If statistically calculated risks are too high to bear, organizations ignore them, e.g. NASA.  "Minor changes in wording can easily make a huge risk seem worth taking or an insignificant risk seem dangerous.  As a result, we are vulnerable to manipulation. … We are prey to risk mismanagement."  "In NASA's case, it meant billions of dollars."  "Much of our economy revolves around risk--risk and money go hand in hand.  There are entire industries devoted to managing and assessing risk…  And where there's money to be made, there's risk mismanagement.  If you gaze deeply into the center of the ongoing financial crisis, you see risk mismanagement staring back at you.  Risk mismanagement is crippling our economy, and along the way making a small handful of malefactors very, very wealthy." (72-3)  "If you move money around in clever enough ways, you can camouflage risks and make an absolute mint. … The Ken Lays and the Bernie Madoffs of the world are able to make their money by hiding risk and moving it from place to place, deceiving their investors." (80)

 

You can also take something that's mundane and exaggerate its risks, making it loom large in the public's imagination.  Journalists are particularly fond of this.

 

"The tragedy of the commons occurs when an individual can take an action that benefits him, yet the negative consequences of that action are diffused--such as when they are divided among a large group of people or when they take a long time to materialize.  In situations like these, people act selfishly, getting as much benefit as they can, but as a consequence, we're all worse off."  [An example is when people cheat their insurance companies or Medicare.]  "When financial gain is divorced from the risks involved in making that gain, very bad things happen.  The subprime mortgage meltdown was a great example of moral hazard in action."  (87)

 

"All companies that are too big to fail…are swimming in moral hazard.  Once they know that they won't be allowed to collapse, it's almost guaranteed that they will fill their own pockets while passing the consequences of their risky behavior on to the taxpayers." (90) 

 

"Polls are perhaps the leading source of proofiness in modern society."  "Most of the time…a poll is a factory of authoritative-sounding nonsense." (92-3)  "A poll frees journalists from having to wait for news to happen….  Polls allow a news organization to manufacture its own news.  It's incredibly liberating." (96)  Polls are inherently error-prone.  Random, or statistical, error occurs because a sample does not accurately represent a whole population.  The smaller the sample the bigger the error.  But there are plenty of other errors.  When polls go spectacularly wrong it is almost always systematic error.  When polls depend on a voluntary response, those with strong opinions respond more than others.   Systematic errors can be very subtle, completely invisible.  And people regularly lie to pollsters, making the data almost meaningless.

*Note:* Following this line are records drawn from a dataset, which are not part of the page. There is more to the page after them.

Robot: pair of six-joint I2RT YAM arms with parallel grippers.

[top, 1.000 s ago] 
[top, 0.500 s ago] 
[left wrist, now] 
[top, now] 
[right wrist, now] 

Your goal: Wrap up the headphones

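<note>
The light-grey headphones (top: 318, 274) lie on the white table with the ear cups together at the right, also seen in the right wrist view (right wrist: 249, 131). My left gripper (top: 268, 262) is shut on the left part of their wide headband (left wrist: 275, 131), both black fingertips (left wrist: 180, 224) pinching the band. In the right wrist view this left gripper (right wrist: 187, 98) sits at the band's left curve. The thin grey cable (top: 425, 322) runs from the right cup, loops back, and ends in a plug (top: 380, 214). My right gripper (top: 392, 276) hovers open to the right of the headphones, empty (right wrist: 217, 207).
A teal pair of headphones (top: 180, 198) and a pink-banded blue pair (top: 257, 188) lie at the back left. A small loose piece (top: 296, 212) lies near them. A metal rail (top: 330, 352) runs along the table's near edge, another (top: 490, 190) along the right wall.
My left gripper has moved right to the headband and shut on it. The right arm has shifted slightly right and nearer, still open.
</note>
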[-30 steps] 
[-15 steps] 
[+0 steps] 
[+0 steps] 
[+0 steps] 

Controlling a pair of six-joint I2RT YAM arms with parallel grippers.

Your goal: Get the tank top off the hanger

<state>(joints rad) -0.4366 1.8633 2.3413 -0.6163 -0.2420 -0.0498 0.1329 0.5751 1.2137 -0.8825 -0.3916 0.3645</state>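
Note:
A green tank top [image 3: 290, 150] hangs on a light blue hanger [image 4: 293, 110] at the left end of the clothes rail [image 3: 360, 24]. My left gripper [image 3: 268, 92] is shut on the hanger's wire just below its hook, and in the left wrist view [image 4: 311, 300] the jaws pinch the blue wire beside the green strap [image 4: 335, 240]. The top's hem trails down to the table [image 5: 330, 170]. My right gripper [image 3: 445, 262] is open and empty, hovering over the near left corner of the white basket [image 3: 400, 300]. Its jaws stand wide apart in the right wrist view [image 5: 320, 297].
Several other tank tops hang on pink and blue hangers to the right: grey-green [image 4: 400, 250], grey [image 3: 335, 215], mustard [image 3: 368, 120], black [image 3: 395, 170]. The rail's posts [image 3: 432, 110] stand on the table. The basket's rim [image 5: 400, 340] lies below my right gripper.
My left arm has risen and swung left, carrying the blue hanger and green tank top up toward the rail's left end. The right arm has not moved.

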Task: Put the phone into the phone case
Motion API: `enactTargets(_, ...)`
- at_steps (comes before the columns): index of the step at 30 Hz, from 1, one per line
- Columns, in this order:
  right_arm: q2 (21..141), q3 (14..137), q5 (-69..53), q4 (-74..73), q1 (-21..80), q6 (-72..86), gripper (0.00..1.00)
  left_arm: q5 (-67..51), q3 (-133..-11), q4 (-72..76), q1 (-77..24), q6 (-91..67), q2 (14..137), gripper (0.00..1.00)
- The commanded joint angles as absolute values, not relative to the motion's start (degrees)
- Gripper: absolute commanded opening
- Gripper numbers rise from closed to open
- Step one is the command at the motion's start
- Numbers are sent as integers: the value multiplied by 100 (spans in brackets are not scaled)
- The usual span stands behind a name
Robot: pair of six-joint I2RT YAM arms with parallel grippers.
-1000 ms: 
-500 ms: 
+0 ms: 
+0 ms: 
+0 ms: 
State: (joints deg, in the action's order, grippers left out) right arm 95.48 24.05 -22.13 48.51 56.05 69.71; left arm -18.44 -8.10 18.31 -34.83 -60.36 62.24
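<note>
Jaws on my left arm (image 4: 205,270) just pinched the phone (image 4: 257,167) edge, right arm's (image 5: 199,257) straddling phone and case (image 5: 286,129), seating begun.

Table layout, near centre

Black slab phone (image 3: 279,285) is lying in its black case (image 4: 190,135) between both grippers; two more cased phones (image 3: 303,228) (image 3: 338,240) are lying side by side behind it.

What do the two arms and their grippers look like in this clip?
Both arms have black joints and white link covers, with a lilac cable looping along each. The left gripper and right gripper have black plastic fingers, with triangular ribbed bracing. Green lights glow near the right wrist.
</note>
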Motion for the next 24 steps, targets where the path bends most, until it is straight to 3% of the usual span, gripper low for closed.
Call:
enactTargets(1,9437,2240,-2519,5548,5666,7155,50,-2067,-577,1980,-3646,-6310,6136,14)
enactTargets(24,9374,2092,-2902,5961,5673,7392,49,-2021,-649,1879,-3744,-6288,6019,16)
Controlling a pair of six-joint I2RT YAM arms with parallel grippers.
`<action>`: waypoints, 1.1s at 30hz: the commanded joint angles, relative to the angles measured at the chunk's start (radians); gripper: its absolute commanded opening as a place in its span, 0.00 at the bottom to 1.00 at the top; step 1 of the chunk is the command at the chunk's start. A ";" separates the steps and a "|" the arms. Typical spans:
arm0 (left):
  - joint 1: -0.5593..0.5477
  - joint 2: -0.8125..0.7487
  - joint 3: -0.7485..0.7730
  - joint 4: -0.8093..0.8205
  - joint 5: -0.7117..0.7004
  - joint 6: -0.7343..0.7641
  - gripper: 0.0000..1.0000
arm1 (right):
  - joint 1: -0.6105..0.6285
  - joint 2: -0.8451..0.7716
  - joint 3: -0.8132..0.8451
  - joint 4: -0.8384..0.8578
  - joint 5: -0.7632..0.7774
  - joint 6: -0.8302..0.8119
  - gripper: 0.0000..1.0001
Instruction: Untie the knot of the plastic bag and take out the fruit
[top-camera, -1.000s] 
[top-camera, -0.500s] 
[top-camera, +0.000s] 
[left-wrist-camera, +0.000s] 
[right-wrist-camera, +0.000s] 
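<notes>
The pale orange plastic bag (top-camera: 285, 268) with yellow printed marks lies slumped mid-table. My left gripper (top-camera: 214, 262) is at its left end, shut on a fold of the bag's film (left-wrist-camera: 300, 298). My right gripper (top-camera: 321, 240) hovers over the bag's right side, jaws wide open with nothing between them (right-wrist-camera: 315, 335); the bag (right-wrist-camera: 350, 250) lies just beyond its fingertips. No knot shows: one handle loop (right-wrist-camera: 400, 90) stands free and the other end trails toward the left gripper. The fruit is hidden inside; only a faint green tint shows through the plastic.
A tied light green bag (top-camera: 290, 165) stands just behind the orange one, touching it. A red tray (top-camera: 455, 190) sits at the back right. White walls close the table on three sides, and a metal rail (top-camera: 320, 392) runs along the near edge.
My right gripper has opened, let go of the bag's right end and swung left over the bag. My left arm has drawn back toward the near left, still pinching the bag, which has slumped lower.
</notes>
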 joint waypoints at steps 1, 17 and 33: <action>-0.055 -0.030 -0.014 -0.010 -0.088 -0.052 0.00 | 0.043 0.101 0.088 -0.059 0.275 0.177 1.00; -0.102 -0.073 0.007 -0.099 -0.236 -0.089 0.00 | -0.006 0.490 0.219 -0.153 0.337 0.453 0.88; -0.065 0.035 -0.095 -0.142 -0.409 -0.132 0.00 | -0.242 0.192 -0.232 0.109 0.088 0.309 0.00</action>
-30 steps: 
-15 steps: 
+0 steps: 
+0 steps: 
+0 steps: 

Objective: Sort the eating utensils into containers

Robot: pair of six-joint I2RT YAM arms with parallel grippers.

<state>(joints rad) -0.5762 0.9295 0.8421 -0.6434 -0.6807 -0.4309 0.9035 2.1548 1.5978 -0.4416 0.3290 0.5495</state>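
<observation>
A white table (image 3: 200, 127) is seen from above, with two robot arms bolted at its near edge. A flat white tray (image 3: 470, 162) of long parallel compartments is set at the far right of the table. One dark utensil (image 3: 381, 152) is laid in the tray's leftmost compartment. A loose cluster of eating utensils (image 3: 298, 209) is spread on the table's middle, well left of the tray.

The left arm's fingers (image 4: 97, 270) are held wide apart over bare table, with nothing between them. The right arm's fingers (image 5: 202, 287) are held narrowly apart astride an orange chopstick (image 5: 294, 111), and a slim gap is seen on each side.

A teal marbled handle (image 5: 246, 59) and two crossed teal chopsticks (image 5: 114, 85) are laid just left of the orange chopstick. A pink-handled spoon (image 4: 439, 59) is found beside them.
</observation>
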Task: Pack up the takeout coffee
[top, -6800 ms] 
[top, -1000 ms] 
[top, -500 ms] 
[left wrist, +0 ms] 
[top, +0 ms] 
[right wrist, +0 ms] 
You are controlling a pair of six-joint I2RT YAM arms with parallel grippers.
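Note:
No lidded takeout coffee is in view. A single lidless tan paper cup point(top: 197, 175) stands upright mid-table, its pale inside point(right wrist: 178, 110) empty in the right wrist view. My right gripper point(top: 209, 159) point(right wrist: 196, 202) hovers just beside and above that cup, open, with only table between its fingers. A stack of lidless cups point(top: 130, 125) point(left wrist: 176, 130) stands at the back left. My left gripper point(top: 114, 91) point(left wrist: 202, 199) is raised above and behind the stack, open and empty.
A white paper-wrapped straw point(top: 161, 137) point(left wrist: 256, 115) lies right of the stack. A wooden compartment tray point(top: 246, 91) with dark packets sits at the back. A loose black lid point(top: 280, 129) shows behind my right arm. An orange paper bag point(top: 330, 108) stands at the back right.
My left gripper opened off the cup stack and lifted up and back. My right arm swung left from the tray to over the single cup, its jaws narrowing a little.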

Some people, including pollsters, try to manipulate the outcome of polls.  Wording of survey questions is crucial.  Extremely minor wording changes (both deliberately and unknowingly) can completely reverse the outcome of polls. "Internet polls have no basis in reality whatsoever.  Yet CNN.com has an Internet poll on its front page every day.  It's not for information; it's for titillation." (120)  "When it comes to polls, I believe that the news media as a whole…regularly act with reckless disregard for the truth." (121)

 

Several chapters deal with election processes, vote counting, and interpretation.  Chapter 8 deals with propaganda by numbers.  But you get the idea.